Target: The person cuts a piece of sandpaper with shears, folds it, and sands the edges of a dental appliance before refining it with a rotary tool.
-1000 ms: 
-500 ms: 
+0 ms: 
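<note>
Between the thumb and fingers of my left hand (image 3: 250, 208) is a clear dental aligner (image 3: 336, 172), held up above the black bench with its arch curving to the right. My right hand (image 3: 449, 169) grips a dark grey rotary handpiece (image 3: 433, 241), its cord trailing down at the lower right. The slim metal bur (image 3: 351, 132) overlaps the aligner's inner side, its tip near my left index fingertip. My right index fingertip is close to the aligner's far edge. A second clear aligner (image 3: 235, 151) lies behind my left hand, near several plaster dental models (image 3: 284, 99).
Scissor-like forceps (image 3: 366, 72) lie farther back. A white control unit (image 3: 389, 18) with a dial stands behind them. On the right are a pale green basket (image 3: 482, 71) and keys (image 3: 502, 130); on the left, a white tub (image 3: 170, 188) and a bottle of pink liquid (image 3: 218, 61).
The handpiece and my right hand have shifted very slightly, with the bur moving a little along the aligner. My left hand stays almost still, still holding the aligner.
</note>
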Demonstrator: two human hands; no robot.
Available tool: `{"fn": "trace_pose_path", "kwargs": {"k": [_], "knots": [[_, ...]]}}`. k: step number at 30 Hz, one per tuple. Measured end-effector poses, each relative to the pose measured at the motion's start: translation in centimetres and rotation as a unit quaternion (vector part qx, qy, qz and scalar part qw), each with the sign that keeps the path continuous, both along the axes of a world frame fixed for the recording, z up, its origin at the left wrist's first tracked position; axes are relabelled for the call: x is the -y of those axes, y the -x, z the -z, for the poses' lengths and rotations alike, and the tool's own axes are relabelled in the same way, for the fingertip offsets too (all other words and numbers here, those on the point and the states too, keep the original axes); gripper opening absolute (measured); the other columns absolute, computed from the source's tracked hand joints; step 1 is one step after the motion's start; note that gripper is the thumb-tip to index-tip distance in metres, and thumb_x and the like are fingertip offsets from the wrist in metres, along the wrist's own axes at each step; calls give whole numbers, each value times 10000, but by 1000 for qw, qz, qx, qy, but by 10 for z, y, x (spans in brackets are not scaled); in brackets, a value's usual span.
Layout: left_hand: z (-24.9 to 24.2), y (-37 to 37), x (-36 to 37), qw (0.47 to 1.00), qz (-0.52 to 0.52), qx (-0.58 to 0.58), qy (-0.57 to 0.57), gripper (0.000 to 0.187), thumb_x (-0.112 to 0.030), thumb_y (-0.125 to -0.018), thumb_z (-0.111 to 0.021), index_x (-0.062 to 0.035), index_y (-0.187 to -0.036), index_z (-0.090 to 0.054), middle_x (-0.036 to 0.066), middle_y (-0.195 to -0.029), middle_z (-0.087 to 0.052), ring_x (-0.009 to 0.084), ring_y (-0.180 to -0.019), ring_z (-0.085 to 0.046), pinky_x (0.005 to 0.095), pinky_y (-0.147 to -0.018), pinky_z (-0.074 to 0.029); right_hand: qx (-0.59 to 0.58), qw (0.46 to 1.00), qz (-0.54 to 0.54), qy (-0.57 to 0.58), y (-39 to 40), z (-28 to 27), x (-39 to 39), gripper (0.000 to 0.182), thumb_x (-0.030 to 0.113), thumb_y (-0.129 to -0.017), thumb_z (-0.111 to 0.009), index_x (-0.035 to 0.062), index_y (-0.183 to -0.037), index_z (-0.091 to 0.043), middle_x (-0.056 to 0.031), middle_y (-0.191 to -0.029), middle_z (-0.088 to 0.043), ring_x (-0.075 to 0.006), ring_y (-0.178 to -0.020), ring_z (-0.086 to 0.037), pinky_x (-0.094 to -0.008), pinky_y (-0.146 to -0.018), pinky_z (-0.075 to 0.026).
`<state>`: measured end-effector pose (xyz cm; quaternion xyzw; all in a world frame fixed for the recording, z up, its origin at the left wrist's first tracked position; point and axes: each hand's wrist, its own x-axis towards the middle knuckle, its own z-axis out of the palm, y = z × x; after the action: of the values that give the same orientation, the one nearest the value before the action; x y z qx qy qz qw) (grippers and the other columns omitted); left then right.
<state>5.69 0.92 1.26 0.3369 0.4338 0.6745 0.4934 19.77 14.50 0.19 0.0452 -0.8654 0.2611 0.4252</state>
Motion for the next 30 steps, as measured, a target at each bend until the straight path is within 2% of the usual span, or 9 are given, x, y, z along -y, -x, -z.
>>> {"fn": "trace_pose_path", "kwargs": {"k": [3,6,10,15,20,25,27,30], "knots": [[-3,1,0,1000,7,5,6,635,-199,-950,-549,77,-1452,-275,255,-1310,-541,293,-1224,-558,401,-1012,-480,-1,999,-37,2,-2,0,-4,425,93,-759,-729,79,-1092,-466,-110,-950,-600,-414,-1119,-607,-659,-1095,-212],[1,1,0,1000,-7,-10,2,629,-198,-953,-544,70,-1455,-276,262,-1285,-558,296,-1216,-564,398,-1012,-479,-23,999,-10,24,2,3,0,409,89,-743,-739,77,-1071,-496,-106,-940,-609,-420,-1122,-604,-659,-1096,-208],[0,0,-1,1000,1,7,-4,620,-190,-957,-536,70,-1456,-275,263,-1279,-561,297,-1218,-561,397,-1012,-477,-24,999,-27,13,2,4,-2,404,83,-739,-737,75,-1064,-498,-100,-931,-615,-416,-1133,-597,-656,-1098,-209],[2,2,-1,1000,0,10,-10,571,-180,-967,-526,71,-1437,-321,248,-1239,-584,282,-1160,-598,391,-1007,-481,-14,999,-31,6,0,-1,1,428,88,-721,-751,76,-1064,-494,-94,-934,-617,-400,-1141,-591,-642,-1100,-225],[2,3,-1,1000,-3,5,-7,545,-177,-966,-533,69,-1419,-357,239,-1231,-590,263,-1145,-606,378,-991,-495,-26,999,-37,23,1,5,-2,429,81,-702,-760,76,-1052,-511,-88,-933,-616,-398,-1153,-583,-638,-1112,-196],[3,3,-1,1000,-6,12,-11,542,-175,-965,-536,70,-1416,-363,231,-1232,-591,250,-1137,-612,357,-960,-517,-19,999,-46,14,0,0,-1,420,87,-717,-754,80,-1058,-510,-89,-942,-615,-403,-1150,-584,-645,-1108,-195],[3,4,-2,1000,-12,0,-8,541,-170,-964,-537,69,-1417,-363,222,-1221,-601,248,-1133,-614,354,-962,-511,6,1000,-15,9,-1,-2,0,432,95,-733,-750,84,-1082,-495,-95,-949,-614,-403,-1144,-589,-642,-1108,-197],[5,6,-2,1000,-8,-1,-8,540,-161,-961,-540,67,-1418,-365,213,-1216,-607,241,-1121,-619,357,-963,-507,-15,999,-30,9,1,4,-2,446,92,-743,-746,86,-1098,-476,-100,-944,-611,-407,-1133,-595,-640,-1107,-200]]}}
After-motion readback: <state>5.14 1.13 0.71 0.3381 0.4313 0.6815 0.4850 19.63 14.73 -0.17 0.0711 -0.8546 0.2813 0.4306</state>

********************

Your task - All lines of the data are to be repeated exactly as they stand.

Written response -
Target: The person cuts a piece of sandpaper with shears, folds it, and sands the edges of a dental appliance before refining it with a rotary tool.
-1000 ms: 
-500 ms: 
+0 ms: 
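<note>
Between the thumb and fingers of my left hand (image 3: 250, 208) is a clear dental aligner (image 3: 336, 172), held up above the black bench with its arch curving to the right. My right hand (image 3: 449, 169) grips a dark grey rotary handpiece (image 3: 433, 241), its cord trailing down at the lower right. The slim metal bur (image 3: 351, 132) overlaps the aligner's inner side, its tip near my left index fingertip. My right index fingertip is close to the aligner's far edge. A second clear aligner (image 3: 235, 151) lies behind my left hand, near several plaster dental models (image 3: 284, 99).
Scissor-like forceps (image 3: 366, 72) lie farther back. A white control unit (image 3: 389, 18) with a dial stands behind them. On the right are a pale green basket (image 3: 482, 71) and keys (image 3: 502, 130); on the left, a white tub (image 3: 170, 188) and a bottle of pink liquid (image 3: 218, 61).
The handpiece and my right hand have shifted very slightly, with the bur moving a little along the aligner. My left hand stays almost still, still holding the aligner.
</note>
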Demonstrator: two human hands; no robot.
Available tool: `{"fn": "trace_pose_path", "kwargs": {"k": [_], "knots": [[_, ...]]}}`. k: step number at 30 Hz, one per tuple. Measured end-effector poses, each relative to the pose measured at the motion's start: translation in centimetres and rotation as a unit quaternion (vector part qx, qy, qz and scalar part qw), each with the sign that keeps the path continuous, both along the axes of a world frame fixed for the recording, z up, its origin at the left wrist's first tracked position; axes are relabelled for the call: x is the -y of those axes, y the -x, z the -z, for the poses' lengths and rotations alike, and the tool's own axes are relabelled in the same way, for the fingertip offsets too (all other words and numbers here, those on the point and the states too, keep the original axes); gripper opening absolute (measured); the other columns absolute, computed from the source's tracked hand joints; step 1 is one step after the motion's start; note that gripper is the thumb-tip to index-tip distance in metres, and thumb_x and the like are fingertip offsets from the wrist in metres, along the wrist's own axes at each step; calls give whole numbers, each value times 10000, but by 1000 for qw, qz, qx, qy, but by 10 for z, y, x (spans in brackets are not scaled); in brackets, a value's usual span.
Layout: left_hand: z (-24.9 to 24.2), y (-37 to 37), x (-36 to 37), qw (0.47 to 1.00), qz (-0.52 to 0.52), qx (-0.58 to 0.58), qy (-0.57 to 0.57), gripper (0.000 to 0.187), thumb_x (-0.112 to 0.030), thumb_y (-0.125 to -0.018), thumb_z (-0.111 to 0.021), index_x (-0.062 to 0.035), index_y (-0.187 to -0.036), index_z (-0.090 to 0.054), middle_x (-0.036 to 0.066), middle_y (-0.195 to -0.029), middle_z (-0.087 to 0.052), ring_x (-0.009 to 0.084), ring_y (-0.180 to -0.019), ring_z (-0.085 to 0.046), pinky_x (0.005 to 0.095), pinky_y (-0.147 to -0.018), pinky_z (-0.074 to 0.029); right_hand: qx (-0.59 to 0.58), qw (0.46 to 1.00), qz (-0.54 to 0.54), qy (-0.57 to 0.58), y (-39 to 40), z (-28 to 27), x (-39 to 39), gripper (0.000 to 0.182), thumb_x (-0.030 to 0.113), thumb_y (-0.129 to -0.017), thumb_z (-0.111 to 0.009), index_x (-0.035 to 0.062), index_y (-0.183 to -0.037), index_z (-0.091 to 0.043), middle_x (-0.056 to 0.031), middle_y (-0.191 to -0.029), middle_z (-0.088 to 0.043), ring_x (-0.075 to 0.006), ring_y (-0.178 to -0.020), ring_z (-0.086 to 0.037), pinky_x (-0.094 to -0.008), pinky_y (-0.146 to -0.018), pinky_z (-0.075 to 0.026).
`<state>`: measured end-effector pose (xyz cm; quaternion xyzw; all in a world frame fixed for the recording, z up, its origin at the left wrist's first tracked position; point and axes: each hand's wrist, its own x-axis towards the middle knuckle, its own z-axis out of the palm, y = z × x; after the action: of the values that give the same orientation, the one nearest the value before the action; x y z qx qy qz qw) (grippers and the other columns omitted); left then right.
<state>5.69 0.92 1.26 0.3369 0.4338 0.6745 0.4934 19.77 14.50 0.19 0.0452 -0.8654 0.2611 0.4252</state>
Motion for the next 30 steps, as measured, a target at each bend until the straight path is within 2% of the usual span, or 9 are given, x, y, z along -y, -x, -z.
>>> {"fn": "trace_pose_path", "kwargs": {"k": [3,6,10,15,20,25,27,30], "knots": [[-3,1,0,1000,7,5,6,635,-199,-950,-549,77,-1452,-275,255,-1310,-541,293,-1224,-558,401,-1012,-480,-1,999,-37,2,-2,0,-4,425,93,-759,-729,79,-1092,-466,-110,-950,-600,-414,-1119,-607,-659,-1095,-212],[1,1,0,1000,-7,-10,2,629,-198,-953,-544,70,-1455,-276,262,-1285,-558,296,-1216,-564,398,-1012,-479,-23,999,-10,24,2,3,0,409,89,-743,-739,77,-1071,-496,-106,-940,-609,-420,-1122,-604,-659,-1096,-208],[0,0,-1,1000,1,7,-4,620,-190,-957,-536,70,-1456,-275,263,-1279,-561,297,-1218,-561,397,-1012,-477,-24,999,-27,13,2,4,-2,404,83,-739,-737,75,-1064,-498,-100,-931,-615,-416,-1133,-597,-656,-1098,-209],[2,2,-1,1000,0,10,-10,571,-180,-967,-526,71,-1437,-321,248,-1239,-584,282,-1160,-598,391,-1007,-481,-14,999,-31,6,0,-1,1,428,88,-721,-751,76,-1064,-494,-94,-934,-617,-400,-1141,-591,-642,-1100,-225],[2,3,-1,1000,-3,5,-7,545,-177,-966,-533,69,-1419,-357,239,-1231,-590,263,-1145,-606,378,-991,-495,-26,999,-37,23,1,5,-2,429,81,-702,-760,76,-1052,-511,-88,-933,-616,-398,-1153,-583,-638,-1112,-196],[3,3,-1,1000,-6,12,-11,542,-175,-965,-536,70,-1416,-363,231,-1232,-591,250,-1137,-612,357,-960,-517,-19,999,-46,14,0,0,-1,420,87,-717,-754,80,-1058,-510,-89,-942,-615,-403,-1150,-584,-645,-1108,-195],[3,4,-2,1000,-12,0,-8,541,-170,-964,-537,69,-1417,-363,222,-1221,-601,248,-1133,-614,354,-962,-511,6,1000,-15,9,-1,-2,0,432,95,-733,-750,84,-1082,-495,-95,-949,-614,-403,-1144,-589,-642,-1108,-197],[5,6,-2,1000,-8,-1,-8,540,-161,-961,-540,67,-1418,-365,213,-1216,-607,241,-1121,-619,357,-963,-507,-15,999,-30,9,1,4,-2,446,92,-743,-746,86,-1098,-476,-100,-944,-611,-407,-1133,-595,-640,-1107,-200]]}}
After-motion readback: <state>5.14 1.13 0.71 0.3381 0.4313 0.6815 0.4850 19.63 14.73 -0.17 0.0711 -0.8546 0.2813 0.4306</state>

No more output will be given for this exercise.